The truth is, computer “disasters” of one sort or another happen to everyone. Yet the number of companies without a plan for recovering from a disaster is overwhelming. And 60% of those who do have a plan in place have never tested it, and don’t know if it’s adequate or if it will work when implemented.
The word “disaster” tends to bring to mind the Hollywood definition - hurtling asteroids, city-leveling earthquakes, spewing volcanoes, sinking luxury liners, and F5 tornadoes. But not all disasters make the headlines. A system-crippling disaster can be as quiet as a telecommunications failure, a blackout, or employee sabotage.
Consider this - according to statistics from the Association of Records Managers and Administrators, almost half of the companies who lose their records in a fire go out of business immediately. Of those that do reopen their doors, more than half fail within a few years.

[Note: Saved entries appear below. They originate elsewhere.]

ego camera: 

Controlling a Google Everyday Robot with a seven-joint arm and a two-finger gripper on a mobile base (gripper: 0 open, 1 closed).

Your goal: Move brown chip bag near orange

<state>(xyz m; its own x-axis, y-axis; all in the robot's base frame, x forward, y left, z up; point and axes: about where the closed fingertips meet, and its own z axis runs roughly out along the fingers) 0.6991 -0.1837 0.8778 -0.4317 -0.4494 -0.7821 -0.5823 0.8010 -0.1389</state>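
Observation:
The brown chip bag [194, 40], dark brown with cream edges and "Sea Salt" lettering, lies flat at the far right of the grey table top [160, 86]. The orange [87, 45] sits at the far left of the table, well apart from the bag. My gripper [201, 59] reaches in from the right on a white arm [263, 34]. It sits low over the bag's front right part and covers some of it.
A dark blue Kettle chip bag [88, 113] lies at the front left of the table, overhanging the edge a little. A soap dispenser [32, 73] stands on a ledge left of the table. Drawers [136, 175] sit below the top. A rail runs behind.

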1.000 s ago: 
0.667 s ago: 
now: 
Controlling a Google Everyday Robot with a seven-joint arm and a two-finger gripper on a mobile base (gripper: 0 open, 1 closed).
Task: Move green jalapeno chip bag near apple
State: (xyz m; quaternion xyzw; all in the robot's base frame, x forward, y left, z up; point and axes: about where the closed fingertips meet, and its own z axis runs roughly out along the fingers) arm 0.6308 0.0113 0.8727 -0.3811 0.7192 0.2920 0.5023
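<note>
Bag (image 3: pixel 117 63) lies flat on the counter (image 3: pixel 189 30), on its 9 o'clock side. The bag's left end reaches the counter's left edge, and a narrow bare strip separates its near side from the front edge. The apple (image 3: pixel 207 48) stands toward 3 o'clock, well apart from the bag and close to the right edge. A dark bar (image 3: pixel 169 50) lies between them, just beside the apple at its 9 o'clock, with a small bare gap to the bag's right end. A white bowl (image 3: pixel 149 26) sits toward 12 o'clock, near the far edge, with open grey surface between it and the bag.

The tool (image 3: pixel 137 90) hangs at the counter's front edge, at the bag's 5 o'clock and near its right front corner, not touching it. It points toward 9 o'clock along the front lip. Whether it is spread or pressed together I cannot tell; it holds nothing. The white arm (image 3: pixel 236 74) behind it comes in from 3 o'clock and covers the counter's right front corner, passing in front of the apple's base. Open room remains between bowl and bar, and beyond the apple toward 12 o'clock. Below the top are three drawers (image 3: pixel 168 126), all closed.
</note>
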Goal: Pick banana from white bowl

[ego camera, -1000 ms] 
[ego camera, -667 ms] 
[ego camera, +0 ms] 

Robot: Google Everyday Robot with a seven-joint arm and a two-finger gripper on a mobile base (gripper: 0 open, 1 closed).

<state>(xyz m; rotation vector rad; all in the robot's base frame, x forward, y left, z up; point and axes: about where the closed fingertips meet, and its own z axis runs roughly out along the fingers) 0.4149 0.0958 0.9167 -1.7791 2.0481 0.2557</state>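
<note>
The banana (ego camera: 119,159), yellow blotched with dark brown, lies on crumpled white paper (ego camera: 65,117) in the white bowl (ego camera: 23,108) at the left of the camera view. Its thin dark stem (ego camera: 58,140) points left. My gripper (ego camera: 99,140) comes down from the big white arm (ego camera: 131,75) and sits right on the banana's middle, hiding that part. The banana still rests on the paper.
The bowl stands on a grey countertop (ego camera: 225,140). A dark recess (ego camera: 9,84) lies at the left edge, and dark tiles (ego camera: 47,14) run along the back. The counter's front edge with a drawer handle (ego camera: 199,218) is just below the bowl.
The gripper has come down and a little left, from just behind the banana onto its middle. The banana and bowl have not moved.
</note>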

Cyber terrorism has become rampant. No longer just hackers, but the newly-dubbed “crackers” are getting into corporate systems. Compared to crackers, hackers are just programming prodigies with a little too much curiosity. Crackers, on the other hand, are cyber terrorists who specialize in cyber theft, vandalism, and “denial-of-service” attacks. In a denial-of-service attack, the cracker intends to prevent legitimate users from accessing the service. They may attempt to impede network traffic by flooding the system, or prevent access by disrupting connections between machines, or machines and users.
For example, network connectivity is often interrupted using the SYN flood attack method where the attacker initiates connection with the victim machine but prevents completion of the connection. The victim machine then reserves one of its limited numbers of data structures for each “uncompleted” connection the cracker has initiated. In just a few minutes, a clever cracker can lock out even the system administrator.
Crackers also enjoy destroying or altering configuration information. By altering the routing information, it is possible to disable your network. Crackers are much more than mischievous - they are criminals who also engage in industrial espionage, software piracy, data manipulation, and theft - usually stealing customer account information or credit card numbers, employees’ personal information (for purposes of “identity” theft), passwords and login IDs. Using your password, they make sure all audit trails reflect you as the perpetrator of that unauthorized computer time.
Janet Reno, after recent denial-of-service attacks on eBay, Amazon.com, and Yahoo! sites, proclaimed that this was a “wake-up call” on what needs to be done to improve security and catch crackers.
Haven’t been hit by a cracker yet and feel fairly safe? The experts believe that 97% of all high-tech crimes go undetected.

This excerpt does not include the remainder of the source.